PDA

View Full Version : Health problems making life miserable



RichardW
06-10-08, 09:33
Hi, I'm a newbie, and currently going through a really bad patch. I've always been an anxious person for as long as I know, and I remember going through a very bad spell when I was a teenager. Since then its been mostly controllable up until the last few years.

It started with a diagnosis of IBS. However I was getting severe stomach pains on a night, and I wasn't convinced. I had to keep on at the GP for a couple of years before they finally sent me for an ultrasound, where it was identified as gallstones. I had my gallbladder out and seemed to get back to normal.

That was until the pain started again. This was diagnosed as retained gallstones - i.e.. they'd left some in my bile duct. This had to be fixed with an operation called an ERCP, and unfortunately that gave me pancreatitis, which is an awful condition. I recovered, and seemed to be doing fine.

A year on, however, and I'm not doing fine. I am in a cycle where I lose weight, then have to have antibiotics which cures me for 3 months, before I lose weight again. The doctors don't seem to have a clue. I'm at my wits end, and everyday I just dwell on it and my mind churns away. I'm losing more and more weight, and I think a lot of that is because I'm running at 100% all the time, I can't relax.

The GP has put me on Citalopram, but so far that's just making things worse and I can't sleep. Every morning I wake up and as soon as I do I feel this awful empty feeling and start to get nervy again.

I feel weak and pathetic. I don't know what to try. I've tried reflexology. I used to play sports, but my stomach problems have stopped that. Unfortunately I have a job where I have a lot of time to allow my brain to wander, which isn't good. I know if I'm occupied I'm usually a lot better.

If nothing else, its been nice to put these thoughts down, thanks.

LeeBee
06-10-08, 09:46
Hi Richard, first of all, welcome to NMP. You'll get lots of help and support in here.:)

Gosh, you've been through a lot in the past few years. I'm not surprised that you're suffering with anxiety. Have a look at the Citalopram sub-forum by the way, under the Medication forum.

Anxiety can definitely cause you to lose weight, as you say you're 100% all the time and it just burns through your energy.

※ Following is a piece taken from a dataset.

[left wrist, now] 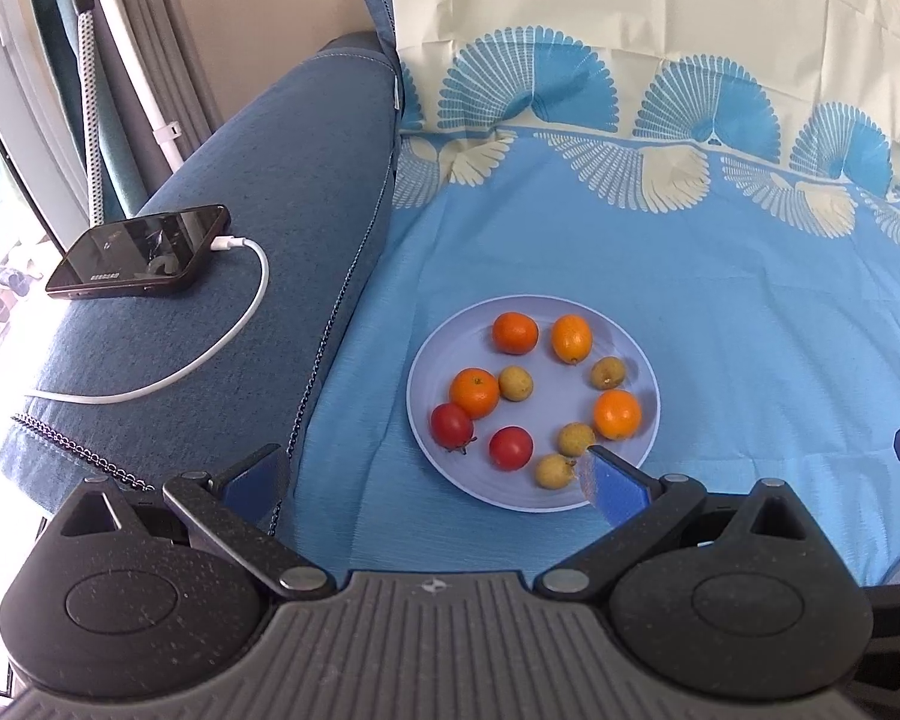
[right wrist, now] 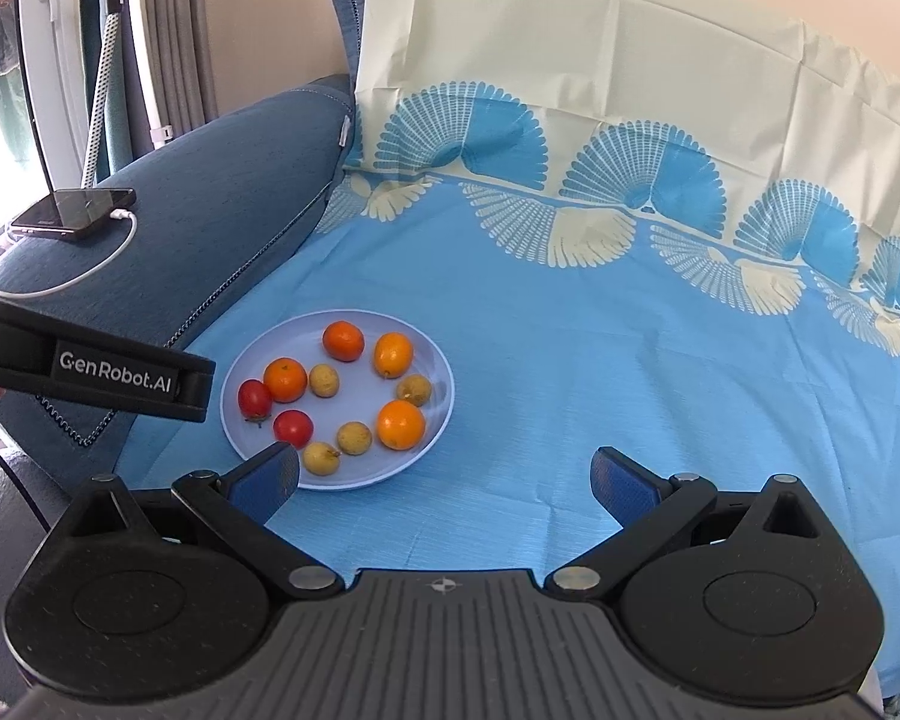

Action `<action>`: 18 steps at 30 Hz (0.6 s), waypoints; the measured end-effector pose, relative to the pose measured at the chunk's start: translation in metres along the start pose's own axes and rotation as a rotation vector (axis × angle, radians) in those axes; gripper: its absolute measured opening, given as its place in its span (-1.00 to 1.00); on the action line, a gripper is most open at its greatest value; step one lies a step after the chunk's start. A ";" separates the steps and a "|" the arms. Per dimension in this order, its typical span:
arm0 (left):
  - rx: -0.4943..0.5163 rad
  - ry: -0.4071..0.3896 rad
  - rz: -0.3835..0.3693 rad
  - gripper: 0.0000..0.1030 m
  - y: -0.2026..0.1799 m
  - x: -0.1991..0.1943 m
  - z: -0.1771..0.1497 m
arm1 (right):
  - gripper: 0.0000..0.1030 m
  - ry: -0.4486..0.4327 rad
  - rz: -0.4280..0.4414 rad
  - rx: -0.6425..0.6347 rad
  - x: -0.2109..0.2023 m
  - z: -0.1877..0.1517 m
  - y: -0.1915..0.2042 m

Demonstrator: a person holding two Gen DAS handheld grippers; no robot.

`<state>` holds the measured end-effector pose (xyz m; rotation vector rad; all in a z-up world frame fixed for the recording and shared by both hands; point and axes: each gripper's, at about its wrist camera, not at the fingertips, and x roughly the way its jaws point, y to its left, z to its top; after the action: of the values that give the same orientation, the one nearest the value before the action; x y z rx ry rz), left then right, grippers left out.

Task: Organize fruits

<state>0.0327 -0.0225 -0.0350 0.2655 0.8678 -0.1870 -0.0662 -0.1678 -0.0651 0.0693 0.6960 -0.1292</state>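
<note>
A pale blue plate (left wrist: 642,372) (right wrist: 438,372) sits on the blue cloth. It holds several oranges (left wrist: 515,333) (right wrist: 343,341), two red tomatoes (left wrist: 510,447) (right wrist: 293,427) and several small yellow-brown fruits (left wrist: 515,383) (right wrist: 354,437). My left gripper (left wrist: 435,459) is open and empty, above the plate's near edge, its right finger (left wrist: 615,483) over the plate rim. My right gripper (right wrist: 444,462) is open and empty, to the right of the plate, its left finger (right wrist: 267,483) by the plate's near rim. The left gripper's body (right wrist: 90,369) shows at the left of the right wrist view.
A blue sofa armrest (left wrist: 258,228) (right wrist: 222,180) lies left of the plate, with a black phone (left wrist: 141,252) (right wrist: 75,213) and its white cable (left wrist: 222,336) on it. The patterned blue cloth (left wrist: 720,312) (right wrist: 630,360) stretches right and behind the plate.
</note>
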 end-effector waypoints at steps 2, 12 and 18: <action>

The doctors must think you have a bacterial infection when you go through your weight-loss cycle, as they are prescribing antibiotics? And it seems to do something, as you are able to put weight back on for a while. Has your doctor told you what he/she thinks the bacterial infection is that you've been given antibiotics for? And where?

RichardW
06-10-08, 10:04
Hi LeeBee

Thanks, its reassuring to know some of the weight loss is exarcerbated by the anxiety.

The specialist I was seeing just told me I had bacterial overgrowth, but no reason was given as to why this was happening. I'm worried I'm overusing antibiotics and will end up resistant, although the GP said it was fine. I also worry that there's an underlying cause, which is damage to my pancreas or bile duct. For obvious reasons I don't want to have another ERCP operation!

I know rationally that I'm making things worse, and that I might have to live like this and just deal with it. But I can't seem to persuade my damn brain to switch off. Its causing my life to slowly close down now, I do less and less.

RichardW
07-10-08, 08:55
Anyone have any good advice for learning how to cope with illness? I'd like to not dwell on it so much and get on with life more, but just can't seem to. There's always something to remind me I have gut troubles.

LeeBee
07-10-08, 09:11
Hi Richard, I can understand your worries. I was ill with a virus for around 3 months this year. The doctors didn't know what it was and I just didn't seem to get any better as the weeks went by. It ratcheted up my anxiety to a level I've never experienced before, and it was mainly to do with my health - I thought I must have something terminal or crippling, and that I'd never get better. Eventually I did and my HA has eased a lot, but I seem to have been left with some - every lump, bump, itch, pain switches me on to a checking and worrying frenzy. I can usually logic the thoughts away because the symptoms are usually either anxiety, which I recognise now, or don't last long. But I can imagine that, for a time, my virus had a similar effect to your stomach issues.

I think for most people it's a case of trying different things to find a strategy that works for you. Have a look at the Therapies and Remedies sections in the main menu to the left of the forum. I think the underlying principle to most of the treatments and strategies is finding a way to deal with the thoughts that are the source of most of the anxiety and stress. Good luck and keep us posted. :)

RichardW
07-10-08, 11:41
I think professional help is really what I need, and should have asked the GP for it. I was feeling a lot better yesterday, but this morning my stomach decided to play up and now I feel sick and anxious again. Not sure if that's the Citalopram at work, if so I'm not sure I want to stick with them.